Exercise requirements: Could you transcribe every entry exactly, leaving nothing out?

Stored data
•••••

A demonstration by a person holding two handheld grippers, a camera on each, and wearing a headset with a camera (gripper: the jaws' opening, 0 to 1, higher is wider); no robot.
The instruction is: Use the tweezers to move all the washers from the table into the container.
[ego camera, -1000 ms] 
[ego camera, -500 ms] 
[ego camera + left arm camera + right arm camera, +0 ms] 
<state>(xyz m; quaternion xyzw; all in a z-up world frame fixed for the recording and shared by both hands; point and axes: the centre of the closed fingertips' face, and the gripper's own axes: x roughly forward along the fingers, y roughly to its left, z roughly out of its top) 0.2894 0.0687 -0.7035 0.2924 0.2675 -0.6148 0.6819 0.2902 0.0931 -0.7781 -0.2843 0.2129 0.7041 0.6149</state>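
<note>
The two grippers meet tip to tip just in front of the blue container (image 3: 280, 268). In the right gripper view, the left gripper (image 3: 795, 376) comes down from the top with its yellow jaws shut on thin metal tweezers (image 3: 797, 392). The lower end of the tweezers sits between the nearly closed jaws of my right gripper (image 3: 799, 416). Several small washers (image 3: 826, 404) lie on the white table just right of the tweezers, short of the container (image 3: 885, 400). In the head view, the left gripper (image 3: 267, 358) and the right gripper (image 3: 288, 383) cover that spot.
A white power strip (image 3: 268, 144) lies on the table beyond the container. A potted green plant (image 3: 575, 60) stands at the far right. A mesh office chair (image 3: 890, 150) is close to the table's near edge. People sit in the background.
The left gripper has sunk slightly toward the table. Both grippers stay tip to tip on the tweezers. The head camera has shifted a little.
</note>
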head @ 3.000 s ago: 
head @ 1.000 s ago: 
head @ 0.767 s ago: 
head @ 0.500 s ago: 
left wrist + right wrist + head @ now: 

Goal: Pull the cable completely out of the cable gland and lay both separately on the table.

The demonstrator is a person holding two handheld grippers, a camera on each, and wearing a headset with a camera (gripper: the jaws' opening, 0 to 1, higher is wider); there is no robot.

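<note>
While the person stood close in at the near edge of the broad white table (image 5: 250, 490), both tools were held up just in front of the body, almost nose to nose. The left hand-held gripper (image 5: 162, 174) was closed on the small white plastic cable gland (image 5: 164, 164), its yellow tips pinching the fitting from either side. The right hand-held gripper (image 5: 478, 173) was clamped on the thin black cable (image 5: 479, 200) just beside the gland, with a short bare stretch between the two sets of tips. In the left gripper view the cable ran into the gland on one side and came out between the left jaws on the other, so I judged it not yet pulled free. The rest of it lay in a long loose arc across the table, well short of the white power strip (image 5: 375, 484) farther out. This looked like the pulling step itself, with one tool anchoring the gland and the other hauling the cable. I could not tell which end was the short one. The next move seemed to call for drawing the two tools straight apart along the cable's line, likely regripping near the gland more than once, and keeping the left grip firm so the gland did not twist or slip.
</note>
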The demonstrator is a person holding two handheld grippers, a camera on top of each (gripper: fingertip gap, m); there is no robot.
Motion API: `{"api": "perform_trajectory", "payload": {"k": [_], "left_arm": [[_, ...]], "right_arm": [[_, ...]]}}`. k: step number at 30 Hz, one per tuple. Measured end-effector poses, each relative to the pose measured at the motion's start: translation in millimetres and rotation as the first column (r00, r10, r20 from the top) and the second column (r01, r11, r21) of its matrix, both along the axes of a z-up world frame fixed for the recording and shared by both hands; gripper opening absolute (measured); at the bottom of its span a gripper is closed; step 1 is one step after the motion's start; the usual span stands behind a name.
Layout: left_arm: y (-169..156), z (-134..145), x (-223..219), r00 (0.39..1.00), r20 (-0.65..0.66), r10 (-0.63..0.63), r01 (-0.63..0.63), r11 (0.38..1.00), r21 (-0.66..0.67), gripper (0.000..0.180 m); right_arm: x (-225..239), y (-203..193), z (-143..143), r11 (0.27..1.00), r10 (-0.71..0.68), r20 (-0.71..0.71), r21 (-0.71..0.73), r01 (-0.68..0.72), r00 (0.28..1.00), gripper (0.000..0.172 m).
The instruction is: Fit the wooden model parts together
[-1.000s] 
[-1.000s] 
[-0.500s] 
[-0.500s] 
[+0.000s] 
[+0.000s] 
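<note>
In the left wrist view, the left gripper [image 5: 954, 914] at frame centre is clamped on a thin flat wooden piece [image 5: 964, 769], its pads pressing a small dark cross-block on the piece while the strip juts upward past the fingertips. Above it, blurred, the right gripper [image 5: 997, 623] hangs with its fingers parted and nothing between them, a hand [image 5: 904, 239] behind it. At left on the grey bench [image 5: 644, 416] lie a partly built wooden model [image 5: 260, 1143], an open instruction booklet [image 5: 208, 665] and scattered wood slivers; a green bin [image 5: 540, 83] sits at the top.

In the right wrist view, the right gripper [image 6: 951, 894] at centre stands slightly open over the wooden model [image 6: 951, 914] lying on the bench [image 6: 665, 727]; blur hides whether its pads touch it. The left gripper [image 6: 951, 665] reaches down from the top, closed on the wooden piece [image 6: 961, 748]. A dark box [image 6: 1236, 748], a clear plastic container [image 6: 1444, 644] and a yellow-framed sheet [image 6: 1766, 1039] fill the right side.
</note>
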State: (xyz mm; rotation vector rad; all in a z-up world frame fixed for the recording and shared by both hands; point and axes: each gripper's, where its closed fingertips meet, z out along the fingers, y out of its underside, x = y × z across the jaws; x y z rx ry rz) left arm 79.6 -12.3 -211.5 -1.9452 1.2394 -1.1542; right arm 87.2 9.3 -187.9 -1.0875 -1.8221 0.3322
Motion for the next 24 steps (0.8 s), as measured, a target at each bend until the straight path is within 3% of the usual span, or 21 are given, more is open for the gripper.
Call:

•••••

Result:
A demonstration by a person holding two handheld grippers, a camera on each, and wearing a headset with a camera (gripper: the jaws' opening, 0 to 1, higher is wider); no robot.
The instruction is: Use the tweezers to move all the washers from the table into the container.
[ego camera, -1000 ms] 
[ego camera, -500 ms] 
[ego camera + left arm camera + right arm camera, +0 ms] 
<state>(xyz m; quaternion xyzw; all in a z-up world frame fixed for the recording and shared by both hands; point and axes: the centre of the closed fingertips' face, and the gripper's own axes: x roughly forward along the fingers, y roughly to its left, z roughly out of its top) 0.2894 0.0687 -0.7035 0.2924 0.2675 -0.6148 0.6819 0.2902 0.0931 -0.7781 -0.2843 0.2129 0.7041 0.6149</state>
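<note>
The two grippers meet tip to tip just in front of the blue container (image 3: 280, 268). In the right gripper view, the left gripper (image 3: 795, 376) comes down from the top with its yellow jaws shut on thin metal tweezers (image 3: 797, 392). The lower end of the tweezers sits between the nearly closed jaws of my right gripper (image 3: 799, 416). Several small washers (image 3: 826, 404) lie on the white table just right of the tweezers, short of the container (image 3: 885, 400). In the head view, the left gripper (image 3: 267, 358) and the right gripper (image 3: 288, 383) cover that spot.
A white power strip (image 3: 268, 144) lies on the table beyond the container. A potted green plant (image 3: 575, 60) stands at the far right. A mesh office chair (image 3: 890, 150) is close to the table's near edge. People sit in the background.
The left gripper has sunk slightly toward the table. Both grippers stay tip to tip on the tweezers. The head camera has shifted a little.
</note>
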head @ 3.000 s ago: 
head @ 1.000 s ago: 
head @ 0.767 s ago: 
head @ 0.500 s ago: 
left wrist + right wrist + head @ now: 

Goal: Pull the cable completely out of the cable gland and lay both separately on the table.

The demonstrator is a person holding two handheld grippers, a camera on each, and wearing a headset with a camera (gripper: the jaws' opening, 0 to 1, higher is wider); there is no robot.

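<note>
While the person stood close in at the near edge of the broad white table (image 5: 250, 490), both tools were held up just in front of the body, almost nose to nose. The left hand-held gripper (image 5: 162, 174) was closed on the small white plastic cable gland (image 5: 164, 164), its yellow tips pinching the fitting from either side. The right hand-held gripper (image 5: 478, 173) was clamped on the thin black cable (image 5: 479, 200) just beside the gland, with a short bare stretch between the two sets of tips. In the left gripper view the cable ran into the gland on one side and came out between the left jaws on the other, so I judged it not yet pulled free. The rest of it lay in a long loose arc across the table, well short of the white power strip (image 5: 375, 484) farther out. This looked like the pulling step itself, with one tool anchoring the gland and the other hauling the cable. I could not tell which end was the short one. The next move seemed to call for drawing the two tools straight apart along the cable's line, likely regripping near the gland more than once, and keeping the left grip firm so the gland did not twist or slip.
</note>
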The demonstrator is a person holding two handheld grippers, a camera on top of each (gripper: fingertip gap, m); there is no robot.
Motion API: `{"api": "perform_trajectory", "payload": {"k": [_], "left_arm": [[_, ...]], "right_arm": [[_, ...]]}}`. k: step number at 30 Hz, one per tuple. Measured end-effector poses, each relative to the pose measured at the motion's start: translation in millimetres and rotation as the first column (r00, r10, r20 from the top) and the second column (r01, r11, r21) of its matrix, both along the axes of a z-up world frame fixed for the recording and shared by both hands; gripper opening absolute (measured); at the bottom of its span a gripper is closed; step 1 is one step after the motion's start; the usual span stands behind a name.
Layout: left_arm: y (-169..156), z (-134..145), x (-223..219), r00 (0.39..1.00), r20 (-0.65..0.66), r10 (-0.63..0.63), r01 (-0.63..0.63), r11 (0.38..1.00), r21 (-0.66..0.67), gripper (0.000..0.180 m); right_arm: x (-225..239), y (-203..193), z (-143..143), r11 (0.27..1.00), r10 (-0.71..0.68), r20 (-0.71..0.71), r21 (-0.71..0.73), r01 (-0.68..0.72), r00 (0.28..1.00), gripper (0.000..0.172 m).
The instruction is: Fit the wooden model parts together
[-1.000s] 
[-1.000s] 
[-0.500s] 
[-0.500s] 
[+0.000s] 
[+0.000s] 
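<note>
In the left wrist view, the left gripper [image 5: 954, 914] at frame centre is clamped on a thin flat wooden piece [image 5: 964, 769], its pads pressing a small dark cross-block on the piece while the strip juts upward past the fingertips. Above it, blurred, the right gripper [image 5: 997, 623] hangs with its fingers parted and nothing between them, a hand [image 5: 904, 239] behind it. At left on the grey bench [image 5: 644, 416] lie a partly built wooden model [image 5: 260, 1143], an open instruction booklet [image 5: 208, 665] and scattered wood slivers; a green bin [image 5: 540, 83] sits at the top.

In the right wrist view, the right gripper [image 6: 951, 894] at centre stands slightly open over the wooden model [image 6: 951, 914] lying on the bench [image 6: 665, 727]; blur hides whether its pads touch it. The left gripper [image 6: 951, 665] reaches down from the top, closed on the wooden piece [image 6: 961, 748]. A dark box [image 6: 1236, 748], a clear plastic container [image 6: 1444, 644] and a yellow-framed sheet [image 6: 1766, 1039] fill the right side.
</note>
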State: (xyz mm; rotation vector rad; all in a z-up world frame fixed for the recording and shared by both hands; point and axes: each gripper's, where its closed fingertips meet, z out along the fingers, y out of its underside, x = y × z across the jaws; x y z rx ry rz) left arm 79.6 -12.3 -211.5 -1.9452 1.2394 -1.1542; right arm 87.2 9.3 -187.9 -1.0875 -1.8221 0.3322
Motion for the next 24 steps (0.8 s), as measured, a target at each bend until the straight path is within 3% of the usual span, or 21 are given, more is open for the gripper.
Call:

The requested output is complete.